[Dataset items]
********************
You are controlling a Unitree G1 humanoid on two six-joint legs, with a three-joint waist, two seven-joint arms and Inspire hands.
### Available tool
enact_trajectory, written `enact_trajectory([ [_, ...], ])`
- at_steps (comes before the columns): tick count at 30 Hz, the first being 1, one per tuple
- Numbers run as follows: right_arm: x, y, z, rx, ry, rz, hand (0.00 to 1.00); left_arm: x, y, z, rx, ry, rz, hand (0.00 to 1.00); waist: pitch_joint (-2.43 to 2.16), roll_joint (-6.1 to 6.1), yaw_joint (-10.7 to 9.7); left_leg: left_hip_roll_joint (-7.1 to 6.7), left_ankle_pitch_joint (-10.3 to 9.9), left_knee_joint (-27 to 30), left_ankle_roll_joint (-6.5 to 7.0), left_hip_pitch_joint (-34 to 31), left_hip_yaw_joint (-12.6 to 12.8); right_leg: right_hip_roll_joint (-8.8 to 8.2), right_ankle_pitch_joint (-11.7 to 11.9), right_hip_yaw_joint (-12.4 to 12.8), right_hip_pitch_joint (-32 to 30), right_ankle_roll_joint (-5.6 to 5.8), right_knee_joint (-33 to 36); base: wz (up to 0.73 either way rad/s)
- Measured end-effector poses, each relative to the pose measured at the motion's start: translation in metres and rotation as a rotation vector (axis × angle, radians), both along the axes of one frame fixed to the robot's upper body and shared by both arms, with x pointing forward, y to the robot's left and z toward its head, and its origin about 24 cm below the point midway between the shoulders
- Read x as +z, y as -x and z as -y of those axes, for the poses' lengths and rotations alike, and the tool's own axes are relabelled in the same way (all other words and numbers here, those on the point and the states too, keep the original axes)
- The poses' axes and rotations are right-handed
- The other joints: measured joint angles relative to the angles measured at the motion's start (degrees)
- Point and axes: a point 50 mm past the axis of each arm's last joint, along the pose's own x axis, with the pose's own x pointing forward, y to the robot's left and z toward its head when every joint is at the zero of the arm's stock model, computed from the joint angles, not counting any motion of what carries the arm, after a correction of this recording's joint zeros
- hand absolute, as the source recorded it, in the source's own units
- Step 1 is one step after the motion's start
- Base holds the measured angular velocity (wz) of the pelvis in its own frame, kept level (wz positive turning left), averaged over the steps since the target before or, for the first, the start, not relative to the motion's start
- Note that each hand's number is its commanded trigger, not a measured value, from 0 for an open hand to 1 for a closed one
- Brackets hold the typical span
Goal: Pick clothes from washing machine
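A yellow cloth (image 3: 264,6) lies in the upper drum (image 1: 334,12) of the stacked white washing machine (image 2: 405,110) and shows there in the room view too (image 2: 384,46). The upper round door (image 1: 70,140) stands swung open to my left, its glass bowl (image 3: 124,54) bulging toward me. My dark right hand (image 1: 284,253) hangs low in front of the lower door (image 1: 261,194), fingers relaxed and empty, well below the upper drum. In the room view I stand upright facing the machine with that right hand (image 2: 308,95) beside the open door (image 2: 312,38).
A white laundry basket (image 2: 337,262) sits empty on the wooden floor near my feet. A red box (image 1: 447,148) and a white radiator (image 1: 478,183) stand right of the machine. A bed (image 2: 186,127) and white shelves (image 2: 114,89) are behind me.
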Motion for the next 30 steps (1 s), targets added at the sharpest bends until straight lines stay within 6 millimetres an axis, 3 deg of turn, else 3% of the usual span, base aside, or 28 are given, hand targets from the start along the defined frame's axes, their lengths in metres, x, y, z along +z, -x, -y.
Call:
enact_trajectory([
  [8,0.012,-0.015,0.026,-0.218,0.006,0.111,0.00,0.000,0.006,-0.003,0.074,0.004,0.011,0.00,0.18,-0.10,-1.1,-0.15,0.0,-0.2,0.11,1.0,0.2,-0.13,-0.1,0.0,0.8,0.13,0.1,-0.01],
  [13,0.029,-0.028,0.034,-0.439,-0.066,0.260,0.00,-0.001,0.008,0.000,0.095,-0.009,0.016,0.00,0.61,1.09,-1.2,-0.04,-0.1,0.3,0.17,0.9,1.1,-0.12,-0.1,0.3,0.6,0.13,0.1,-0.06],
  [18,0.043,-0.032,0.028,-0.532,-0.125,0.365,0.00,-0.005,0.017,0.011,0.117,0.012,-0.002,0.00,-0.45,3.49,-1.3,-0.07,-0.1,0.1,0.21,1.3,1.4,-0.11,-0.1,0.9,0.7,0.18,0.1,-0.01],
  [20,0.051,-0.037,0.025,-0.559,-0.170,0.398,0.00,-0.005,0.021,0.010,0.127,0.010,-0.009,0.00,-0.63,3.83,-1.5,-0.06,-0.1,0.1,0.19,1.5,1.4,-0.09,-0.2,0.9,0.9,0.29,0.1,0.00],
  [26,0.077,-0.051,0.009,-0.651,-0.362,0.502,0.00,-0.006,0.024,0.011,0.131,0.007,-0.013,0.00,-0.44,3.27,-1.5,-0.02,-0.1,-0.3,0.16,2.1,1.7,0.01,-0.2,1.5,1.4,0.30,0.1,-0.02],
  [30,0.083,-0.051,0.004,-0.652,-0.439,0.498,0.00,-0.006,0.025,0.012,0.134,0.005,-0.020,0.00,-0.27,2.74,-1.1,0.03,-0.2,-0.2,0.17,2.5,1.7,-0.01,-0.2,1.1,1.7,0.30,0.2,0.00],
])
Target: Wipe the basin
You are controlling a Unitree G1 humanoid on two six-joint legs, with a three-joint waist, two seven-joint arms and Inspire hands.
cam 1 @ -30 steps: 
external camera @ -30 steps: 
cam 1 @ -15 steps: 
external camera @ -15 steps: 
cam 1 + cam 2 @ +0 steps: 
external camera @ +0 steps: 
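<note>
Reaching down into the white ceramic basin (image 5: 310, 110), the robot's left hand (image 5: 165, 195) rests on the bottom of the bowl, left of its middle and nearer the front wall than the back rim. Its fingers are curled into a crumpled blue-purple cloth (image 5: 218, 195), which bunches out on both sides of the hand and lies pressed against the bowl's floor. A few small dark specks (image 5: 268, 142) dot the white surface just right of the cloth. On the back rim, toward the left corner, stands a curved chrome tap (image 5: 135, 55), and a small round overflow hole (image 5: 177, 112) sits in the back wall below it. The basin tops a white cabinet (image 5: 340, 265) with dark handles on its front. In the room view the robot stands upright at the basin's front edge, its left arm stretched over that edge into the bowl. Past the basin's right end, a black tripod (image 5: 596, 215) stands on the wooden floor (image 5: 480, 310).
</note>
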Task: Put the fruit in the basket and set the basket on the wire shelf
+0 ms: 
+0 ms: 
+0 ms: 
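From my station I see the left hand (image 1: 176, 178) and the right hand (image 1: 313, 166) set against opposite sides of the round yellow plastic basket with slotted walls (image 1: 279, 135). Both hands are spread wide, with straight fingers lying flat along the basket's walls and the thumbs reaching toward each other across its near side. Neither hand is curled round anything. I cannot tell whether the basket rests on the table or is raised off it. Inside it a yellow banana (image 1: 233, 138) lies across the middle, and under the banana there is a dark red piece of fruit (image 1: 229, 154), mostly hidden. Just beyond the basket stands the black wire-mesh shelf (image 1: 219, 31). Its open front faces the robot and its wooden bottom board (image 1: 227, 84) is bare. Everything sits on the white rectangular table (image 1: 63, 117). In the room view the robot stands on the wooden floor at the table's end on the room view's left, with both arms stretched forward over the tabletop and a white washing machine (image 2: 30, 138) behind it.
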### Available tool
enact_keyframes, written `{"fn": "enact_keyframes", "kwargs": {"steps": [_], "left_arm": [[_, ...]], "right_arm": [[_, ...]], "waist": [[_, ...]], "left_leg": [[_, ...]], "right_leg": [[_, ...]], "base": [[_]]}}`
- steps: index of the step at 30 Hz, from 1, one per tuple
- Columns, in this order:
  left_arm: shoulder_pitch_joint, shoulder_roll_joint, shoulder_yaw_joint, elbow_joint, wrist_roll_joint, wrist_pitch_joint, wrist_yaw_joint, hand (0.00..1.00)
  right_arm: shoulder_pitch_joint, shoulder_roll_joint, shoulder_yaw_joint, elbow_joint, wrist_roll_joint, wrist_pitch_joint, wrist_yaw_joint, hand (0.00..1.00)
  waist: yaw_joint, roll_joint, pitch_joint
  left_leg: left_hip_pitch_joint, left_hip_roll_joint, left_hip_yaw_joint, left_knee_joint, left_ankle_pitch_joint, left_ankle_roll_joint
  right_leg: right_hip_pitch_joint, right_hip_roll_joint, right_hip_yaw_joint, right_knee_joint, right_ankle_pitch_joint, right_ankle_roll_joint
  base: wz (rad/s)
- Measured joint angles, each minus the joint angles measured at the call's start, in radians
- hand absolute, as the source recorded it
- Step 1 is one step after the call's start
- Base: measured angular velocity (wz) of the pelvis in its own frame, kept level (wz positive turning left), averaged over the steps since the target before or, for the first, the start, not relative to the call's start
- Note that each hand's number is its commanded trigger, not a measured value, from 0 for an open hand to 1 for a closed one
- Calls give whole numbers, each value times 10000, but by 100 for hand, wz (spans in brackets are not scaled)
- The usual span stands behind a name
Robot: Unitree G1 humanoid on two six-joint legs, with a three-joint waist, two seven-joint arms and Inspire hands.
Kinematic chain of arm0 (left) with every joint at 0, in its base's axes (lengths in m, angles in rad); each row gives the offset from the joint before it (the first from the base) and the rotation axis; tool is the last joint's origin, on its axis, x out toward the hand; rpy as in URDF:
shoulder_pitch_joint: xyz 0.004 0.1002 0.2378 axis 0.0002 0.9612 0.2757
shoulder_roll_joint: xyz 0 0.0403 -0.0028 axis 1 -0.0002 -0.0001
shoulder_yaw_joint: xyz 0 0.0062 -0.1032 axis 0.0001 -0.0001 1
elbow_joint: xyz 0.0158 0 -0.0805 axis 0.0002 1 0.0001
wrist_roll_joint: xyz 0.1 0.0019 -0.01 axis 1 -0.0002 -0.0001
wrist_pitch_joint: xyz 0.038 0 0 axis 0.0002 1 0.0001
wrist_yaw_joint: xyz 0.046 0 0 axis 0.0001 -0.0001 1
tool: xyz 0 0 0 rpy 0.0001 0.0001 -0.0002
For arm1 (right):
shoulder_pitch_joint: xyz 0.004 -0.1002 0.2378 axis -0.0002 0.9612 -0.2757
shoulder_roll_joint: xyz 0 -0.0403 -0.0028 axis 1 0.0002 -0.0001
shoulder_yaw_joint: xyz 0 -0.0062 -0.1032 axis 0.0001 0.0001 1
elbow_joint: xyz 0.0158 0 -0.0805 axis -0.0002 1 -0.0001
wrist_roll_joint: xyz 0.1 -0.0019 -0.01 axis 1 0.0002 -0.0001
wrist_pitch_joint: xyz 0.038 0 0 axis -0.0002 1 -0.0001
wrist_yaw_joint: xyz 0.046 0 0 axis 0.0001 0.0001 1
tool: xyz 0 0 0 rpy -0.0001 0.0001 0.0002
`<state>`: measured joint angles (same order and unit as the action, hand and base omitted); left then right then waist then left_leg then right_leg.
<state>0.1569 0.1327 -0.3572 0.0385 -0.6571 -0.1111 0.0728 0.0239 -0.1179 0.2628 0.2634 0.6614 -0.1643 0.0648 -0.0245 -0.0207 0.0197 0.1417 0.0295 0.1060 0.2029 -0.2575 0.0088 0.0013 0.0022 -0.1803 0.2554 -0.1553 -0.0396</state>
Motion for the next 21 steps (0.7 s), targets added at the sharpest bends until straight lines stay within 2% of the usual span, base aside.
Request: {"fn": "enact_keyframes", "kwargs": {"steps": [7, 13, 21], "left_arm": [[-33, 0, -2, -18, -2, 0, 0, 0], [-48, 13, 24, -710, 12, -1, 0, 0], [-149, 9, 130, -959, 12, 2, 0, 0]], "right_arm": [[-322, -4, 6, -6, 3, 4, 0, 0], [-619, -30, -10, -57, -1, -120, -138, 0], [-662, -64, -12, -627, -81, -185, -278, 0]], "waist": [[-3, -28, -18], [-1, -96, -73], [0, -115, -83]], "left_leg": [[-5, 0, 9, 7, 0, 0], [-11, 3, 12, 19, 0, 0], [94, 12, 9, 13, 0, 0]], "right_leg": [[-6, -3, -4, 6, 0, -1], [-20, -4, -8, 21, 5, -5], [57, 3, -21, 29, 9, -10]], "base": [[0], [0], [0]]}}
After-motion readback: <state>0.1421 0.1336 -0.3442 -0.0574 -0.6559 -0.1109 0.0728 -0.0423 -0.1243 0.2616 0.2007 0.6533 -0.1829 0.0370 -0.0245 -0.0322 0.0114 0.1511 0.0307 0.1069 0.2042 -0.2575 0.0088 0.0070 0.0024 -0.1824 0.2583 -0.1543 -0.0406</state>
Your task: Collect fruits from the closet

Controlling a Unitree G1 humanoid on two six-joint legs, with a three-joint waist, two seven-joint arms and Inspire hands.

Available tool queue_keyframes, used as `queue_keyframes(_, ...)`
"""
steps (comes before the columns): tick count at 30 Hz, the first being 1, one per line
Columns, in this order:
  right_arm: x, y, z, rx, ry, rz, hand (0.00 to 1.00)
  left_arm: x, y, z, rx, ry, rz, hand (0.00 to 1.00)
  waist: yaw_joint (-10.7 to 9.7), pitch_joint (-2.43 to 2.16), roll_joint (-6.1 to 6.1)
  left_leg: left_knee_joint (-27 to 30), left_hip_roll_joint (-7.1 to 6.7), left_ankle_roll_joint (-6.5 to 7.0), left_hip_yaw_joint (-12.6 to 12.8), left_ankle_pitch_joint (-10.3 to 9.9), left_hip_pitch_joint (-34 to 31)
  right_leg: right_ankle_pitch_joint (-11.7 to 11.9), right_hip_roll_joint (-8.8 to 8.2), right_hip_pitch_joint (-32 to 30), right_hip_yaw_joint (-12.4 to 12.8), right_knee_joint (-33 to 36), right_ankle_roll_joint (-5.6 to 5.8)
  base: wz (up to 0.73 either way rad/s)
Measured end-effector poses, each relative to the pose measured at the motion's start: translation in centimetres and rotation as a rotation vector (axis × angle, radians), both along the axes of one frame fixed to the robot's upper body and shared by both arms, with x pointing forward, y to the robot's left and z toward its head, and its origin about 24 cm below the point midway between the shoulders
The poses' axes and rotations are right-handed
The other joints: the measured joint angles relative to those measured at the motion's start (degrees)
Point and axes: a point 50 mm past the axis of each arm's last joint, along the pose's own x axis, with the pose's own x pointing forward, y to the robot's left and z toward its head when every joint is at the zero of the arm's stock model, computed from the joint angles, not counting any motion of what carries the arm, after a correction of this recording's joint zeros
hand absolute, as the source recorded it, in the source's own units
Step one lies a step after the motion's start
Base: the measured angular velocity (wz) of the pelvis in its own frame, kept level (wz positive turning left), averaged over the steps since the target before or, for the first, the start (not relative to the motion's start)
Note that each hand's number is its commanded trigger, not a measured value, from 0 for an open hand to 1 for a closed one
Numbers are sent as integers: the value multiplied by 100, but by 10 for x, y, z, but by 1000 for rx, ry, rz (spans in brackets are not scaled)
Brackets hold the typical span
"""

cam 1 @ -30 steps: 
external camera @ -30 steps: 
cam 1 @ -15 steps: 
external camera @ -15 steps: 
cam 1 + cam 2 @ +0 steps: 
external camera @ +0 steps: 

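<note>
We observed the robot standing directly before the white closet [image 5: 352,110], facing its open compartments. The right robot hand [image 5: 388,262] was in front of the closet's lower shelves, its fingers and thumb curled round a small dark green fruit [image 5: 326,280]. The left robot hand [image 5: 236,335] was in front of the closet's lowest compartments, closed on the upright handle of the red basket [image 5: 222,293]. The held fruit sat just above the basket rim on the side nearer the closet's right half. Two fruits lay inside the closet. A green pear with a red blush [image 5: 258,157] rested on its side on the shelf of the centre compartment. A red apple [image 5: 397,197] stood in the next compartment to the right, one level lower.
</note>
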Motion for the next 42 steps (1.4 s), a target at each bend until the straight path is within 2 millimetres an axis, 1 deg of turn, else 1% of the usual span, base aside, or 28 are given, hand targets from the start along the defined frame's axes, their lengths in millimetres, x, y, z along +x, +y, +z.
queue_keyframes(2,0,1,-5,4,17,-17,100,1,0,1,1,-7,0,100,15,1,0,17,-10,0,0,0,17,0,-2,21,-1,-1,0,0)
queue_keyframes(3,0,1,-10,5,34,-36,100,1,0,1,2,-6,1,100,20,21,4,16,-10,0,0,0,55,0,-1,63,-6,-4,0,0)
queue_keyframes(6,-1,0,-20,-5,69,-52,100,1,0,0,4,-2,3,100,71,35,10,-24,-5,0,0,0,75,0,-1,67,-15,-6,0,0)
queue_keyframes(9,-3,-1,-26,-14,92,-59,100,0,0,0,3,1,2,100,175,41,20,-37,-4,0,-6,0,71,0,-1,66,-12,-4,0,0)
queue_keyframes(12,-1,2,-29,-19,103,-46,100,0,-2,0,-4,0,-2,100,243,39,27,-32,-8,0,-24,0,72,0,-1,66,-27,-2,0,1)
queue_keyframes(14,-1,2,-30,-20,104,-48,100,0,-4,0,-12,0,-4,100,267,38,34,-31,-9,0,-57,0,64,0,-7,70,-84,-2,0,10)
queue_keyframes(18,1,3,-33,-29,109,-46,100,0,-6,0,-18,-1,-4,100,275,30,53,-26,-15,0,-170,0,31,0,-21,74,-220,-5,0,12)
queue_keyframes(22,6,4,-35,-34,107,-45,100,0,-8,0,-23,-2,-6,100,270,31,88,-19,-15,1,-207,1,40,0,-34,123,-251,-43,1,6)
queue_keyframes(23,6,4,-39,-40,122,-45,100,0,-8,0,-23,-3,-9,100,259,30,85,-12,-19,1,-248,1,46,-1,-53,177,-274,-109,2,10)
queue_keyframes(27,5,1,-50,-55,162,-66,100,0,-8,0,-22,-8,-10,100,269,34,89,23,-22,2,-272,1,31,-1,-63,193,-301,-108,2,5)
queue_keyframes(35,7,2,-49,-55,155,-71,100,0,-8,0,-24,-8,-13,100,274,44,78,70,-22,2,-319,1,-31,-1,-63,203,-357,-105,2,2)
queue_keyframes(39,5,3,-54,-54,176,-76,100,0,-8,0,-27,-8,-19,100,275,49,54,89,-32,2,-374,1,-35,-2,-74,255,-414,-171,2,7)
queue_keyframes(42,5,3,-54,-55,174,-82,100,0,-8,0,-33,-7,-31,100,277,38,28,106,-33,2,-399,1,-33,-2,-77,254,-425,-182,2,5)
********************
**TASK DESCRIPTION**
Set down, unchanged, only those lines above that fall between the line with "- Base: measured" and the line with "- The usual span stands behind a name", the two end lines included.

**RESULT OF THIS TASK**
- Base: measured angular velocity (wz) of the pelvis in its own frame, kept level (wz positive turning left), averaged over the steps since the target before or, for the first, the start, not relative to the call's start
- Note that each hand's number is its commanded trigger, not a measured value, from 0 for an open hand to 1 for a closed one
- Calls give whole numbers, each value times 10000, but by 100 for hand, wz (spans in brackets are not scaled)
- The usual span stands behind a name

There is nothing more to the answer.